## [WHAT NEEDS TO BE DONE]
Pick out and copy every line below that has the word "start".

↓

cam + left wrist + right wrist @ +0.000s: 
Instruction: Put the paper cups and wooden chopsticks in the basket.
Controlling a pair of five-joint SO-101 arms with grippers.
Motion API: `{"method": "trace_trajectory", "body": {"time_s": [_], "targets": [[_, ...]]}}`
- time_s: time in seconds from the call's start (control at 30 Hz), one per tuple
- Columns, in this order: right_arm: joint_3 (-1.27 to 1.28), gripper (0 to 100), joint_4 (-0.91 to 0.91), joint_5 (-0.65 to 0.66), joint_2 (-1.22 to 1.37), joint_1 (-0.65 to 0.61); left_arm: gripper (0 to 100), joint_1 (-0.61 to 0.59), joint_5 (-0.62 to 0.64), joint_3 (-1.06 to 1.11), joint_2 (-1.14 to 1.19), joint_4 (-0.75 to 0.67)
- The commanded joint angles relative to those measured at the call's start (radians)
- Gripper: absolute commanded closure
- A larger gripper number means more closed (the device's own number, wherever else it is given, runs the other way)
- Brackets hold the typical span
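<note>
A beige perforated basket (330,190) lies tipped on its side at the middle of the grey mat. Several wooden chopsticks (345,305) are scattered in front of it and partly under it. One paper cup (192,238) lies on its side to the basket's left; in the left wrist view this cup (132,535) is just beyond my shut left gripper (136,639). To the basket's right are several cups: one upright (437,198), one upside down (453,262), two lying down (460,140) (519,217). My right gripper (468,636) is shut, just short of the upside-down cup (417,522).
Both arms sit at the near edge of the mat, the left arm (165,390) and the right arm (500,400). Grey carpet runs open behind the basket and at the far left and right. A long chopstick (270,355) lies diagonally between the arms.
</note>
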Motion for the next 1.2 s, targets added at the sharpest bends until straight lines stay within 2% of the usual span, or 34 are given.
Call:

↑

## [EXERCISE RESULT]
- time_s: time in seconds from the call's start (control at 30 Hz), one per tuple
- The commanded joint angles relative to those measured at the call's start (radians)

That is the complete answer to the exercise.